Hartmut Zinser: Secularization - the Return of Religions - Post-secularism

In his contribution, Hartmut Zinser views the processes of secularization within European or so-called Western societies, which have mainly taken place since the Enlightenment, through the lens of the sociology of religion. Starting from a definition of the profane and the sacred, he considers the historical "transition of sacralized objects into a secular use" and then explains why the so-called "secularization thesis", which assumes "an increasing replacement of the meaning of religion as a universal historical process," today cannot be considered valid anymore and is finished. But what consequences does this have for a modern, post-secular society as religions leave the "private" sphere, regain the public space and aspire again to social participation? Zinser approaches this question in the last chapter of his essay, where he also deals with the position of Jürgen Habermas in this regard.

Kamil Öktem: Linguistics and theology (kalām) as the exegetical premise and context of understanding in the Qur'an commentary at-Tafsīr al-kabīr of the Faḫr ad-Dīn ar-Rāzī on the example of the divine show in Q 6:103

What significance does linguistics have for the discipline of Qur’an exegesis? Kamil Öktem takes up this question in his essay on ar-Rāzī's Qur'an commentary and gives an overview of the various hermeneutic approaches and definitions of this Islamic discipline. He shows in the case study of the divine vision in Paradise (ru'yat Allāh), which is discussed in Q 6:103, how ar-Rāzī in his Qur'an commentary at-Tafsīr al-kabīr applies theological and linguistic knowledge. After a detailed methodical examination of ar-Rāzī’s interpretation of Q 6:103, he concludes that, on the one hand, "linguistics were a very important and functionally crucial element in the early Qur’an exegesis" and, on the other hand, that there is great scope for interpretation in the theological discussions taking place in the Kalām discussions.

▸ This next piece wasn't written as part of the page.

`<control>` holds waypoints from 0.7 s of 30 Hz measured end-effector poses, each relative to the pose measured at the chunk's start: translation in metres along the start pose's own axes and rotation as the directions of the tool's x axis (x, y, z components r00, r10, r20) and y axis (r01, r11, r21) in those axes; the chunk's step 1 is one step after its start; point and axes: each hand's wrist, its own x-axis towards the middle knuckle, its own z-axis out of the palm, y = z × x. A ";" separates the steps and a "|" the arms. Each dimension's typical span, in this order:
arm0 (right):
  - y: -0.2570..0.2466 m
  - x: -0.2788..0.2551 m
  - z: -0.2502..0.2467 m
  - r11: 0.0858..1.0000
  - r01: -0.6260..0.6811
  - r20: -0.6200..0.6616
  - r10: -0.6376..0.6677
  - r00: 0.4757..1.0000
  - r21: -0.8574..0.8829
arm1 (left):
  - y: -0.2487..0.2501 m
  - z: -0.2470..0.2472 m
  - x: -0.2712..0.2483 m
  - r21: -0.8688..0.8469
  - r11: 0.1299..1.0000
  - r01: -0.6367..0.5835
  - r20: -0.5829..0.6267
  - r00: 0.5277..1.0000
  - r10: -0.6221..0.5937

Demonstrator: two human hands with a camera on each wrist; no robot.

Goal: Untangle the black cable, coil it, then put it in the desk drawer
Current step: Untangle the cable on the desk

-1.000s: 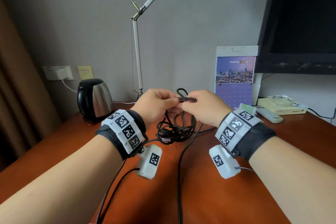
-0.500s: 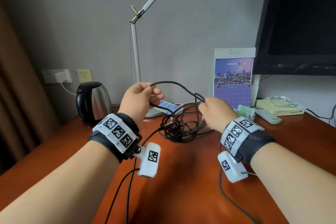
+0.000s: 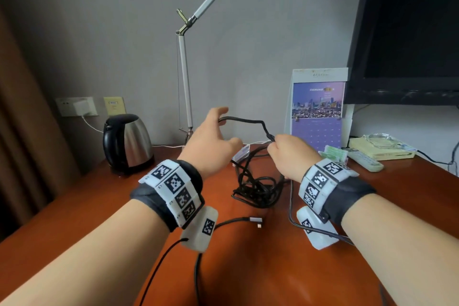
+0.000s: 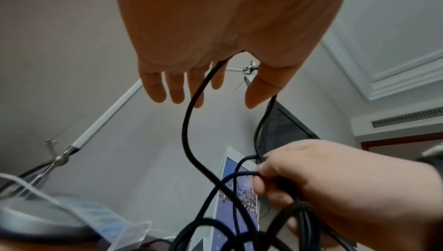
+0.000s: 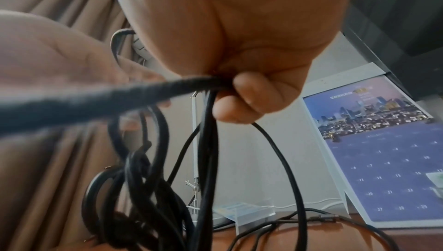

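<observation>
Here the right hand [image 3: 289, 156] pinches several strands of the cable [image 3: 258, 186]; the left hand [image 3: 211, 141] is spread, a loop apparently draped over it.

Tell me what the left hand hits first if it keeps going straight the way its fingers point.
Probably the desk lamp's upright pole: the left hand points up and away toward it and the wall. Depth is unclear.

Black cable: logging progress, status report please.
Left hand open, cable draped over fingers. Right hand grips black cable strands. Tangle unresolved on desk; kettle clear.
</observation>
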 end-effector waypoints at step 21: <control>-0.014 -0.010 -0.009 0.996 0.065 0.000 -0.065 0.998 -0.057 | -0.024 -0.003 0.017 0.374 0.916 -0.143 -0.056 0.983 0.176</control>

Sedigheh Khansari Mousavi: Mīr Dāmād and the school of Isfahan - the unity and difference of philosophy, kalām and tradition

Sedigheh Khansari Mousavi illustrates how theology and philosophy do not necessarily have to be opposites, and can even mutually condition each other, using the example of Mīr Dāmād, who is considered one of the most important representatives of the school of Isfahan. His work al-Īqāẓāt serves as an opportunity to revisit and discuss the Kalam, which led debate about the "theory of action" and the "chain of causality". Like Mīr Dāmād who in his treatise on the question of human actions and their causes, the author by means of a detailed structural analysis demonstrates that the revelation (waḥy) and understanding reason ('aql) are perfectly compatible with one another.

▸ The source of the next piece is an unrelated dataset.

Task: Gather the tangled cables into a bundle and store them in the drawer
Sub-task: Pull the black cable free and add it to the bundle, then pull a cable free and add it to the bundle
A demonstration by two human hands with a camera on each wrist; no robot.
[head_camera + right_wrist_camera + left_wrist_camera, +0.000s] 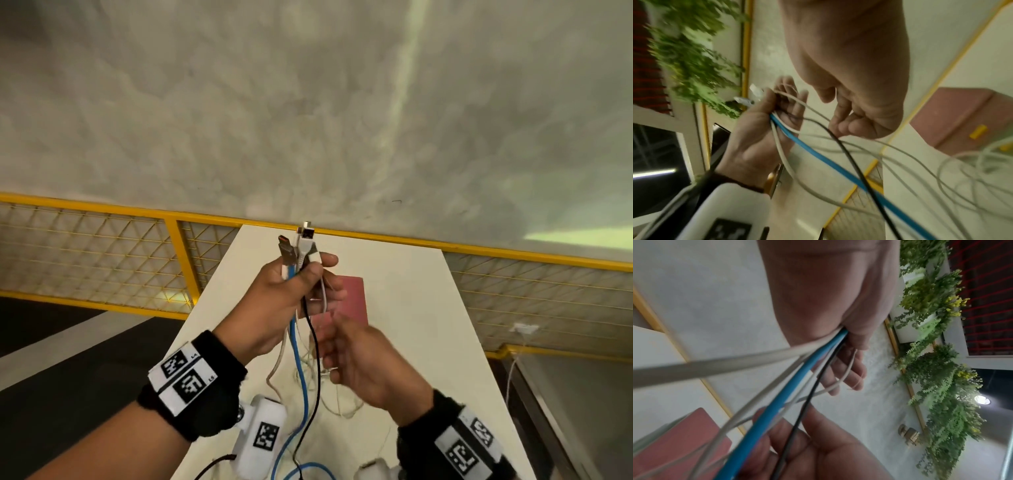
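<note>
My left hand [301,277] is raised over the white table [421,308] and grips a bunch of cable ends, their plugs [301,245] sticking up above the fist. From it hang a blue cable [301,377], a black cable [317,359] and several thin white ones. My right hand [342,356] is blurred just below, fingers curled, with a thin white cable [809,107] running into them. Loose white loops [962,170] trail onto the table. In the right wrist view my left hand [760,129] holds the blue cable [828,162]. The pink drawer box [354,298] stands behind both hands.
A yellow mesh fence [102,253] runs behind the table under a grey wall. A white socket [522,329] with a plugged lead sits on the fence at the right. Dark floor lies left of the table. Hanging plants [937,369] show in the wrist views.
</note>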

Ali Asghar Mosleh: Beyond cultural barriers, Islamic mysticism and intercultural insights

Mysticism has had a magnificent role in most cultures, particularly in cultures based upon world religions. Studies conducted in recent decades show that emergent mysticisms in different historical periods and territories, despite the great differences in terms of climatic conditions, historical experiences, language and other cultural elements, share similar roots and principles. One of the roles intercultural philosophy can play is to introduce a comparative study of these emergent mysticisms in different cultures in order to create an appropriate setting for dialogue and understanding between cultures. In this article we briefly examine the grounds of the emergence and development of Islamic mysticism (Sufism) in Iran and then discuss one example of its potential for intercultural insight and dialogue with other traditions.

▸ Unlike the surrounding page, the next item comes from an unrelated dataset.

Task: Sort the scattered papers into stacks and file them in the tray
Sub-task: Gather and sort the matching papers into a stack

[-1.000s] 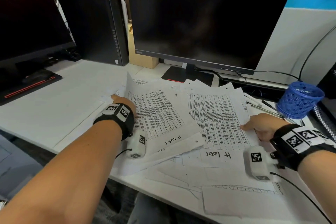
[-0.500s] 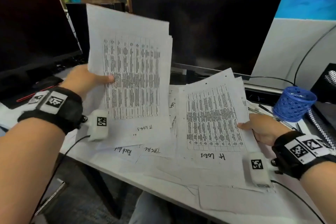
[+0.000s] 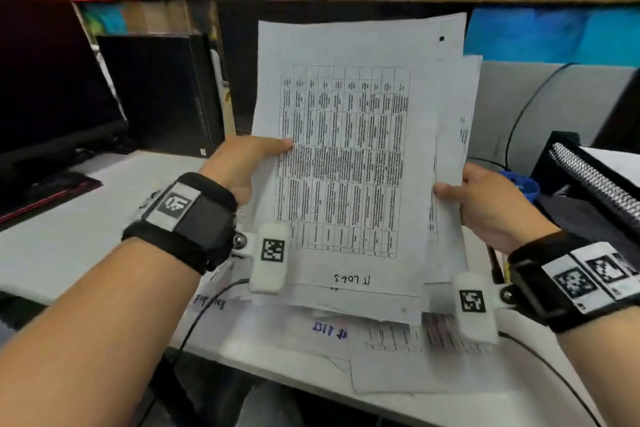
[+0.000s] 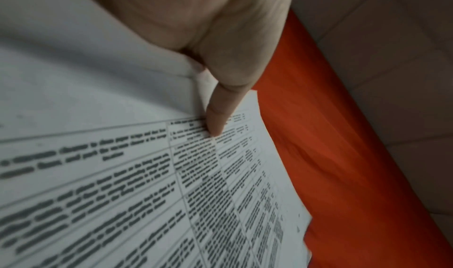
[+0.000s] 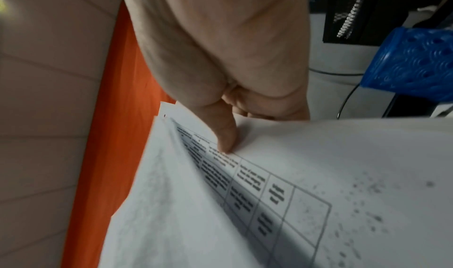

Maassouma Dabbous: How is the “burhan of God” expressed in Q 12:24? - A linguistic and exegetical analysis of the word “burhān” on the basis of classical Islamic compilations

In the context of Yūsuf’s story and the meeting of Yūsuf and Zulaiḫā, the author searches for the secret behind the word “burhan” in Q 12:24. In doing so, she first of all explores the etymological and lexical meanings of this word before approaching the Qur'anic concept. Which "sign" of God did the Prophet Yūsuf actually receive in order to resist the seduction of Zulaiḫā? The author discusses this with the help of three different Qur’an commentaries, which also give each their own answers.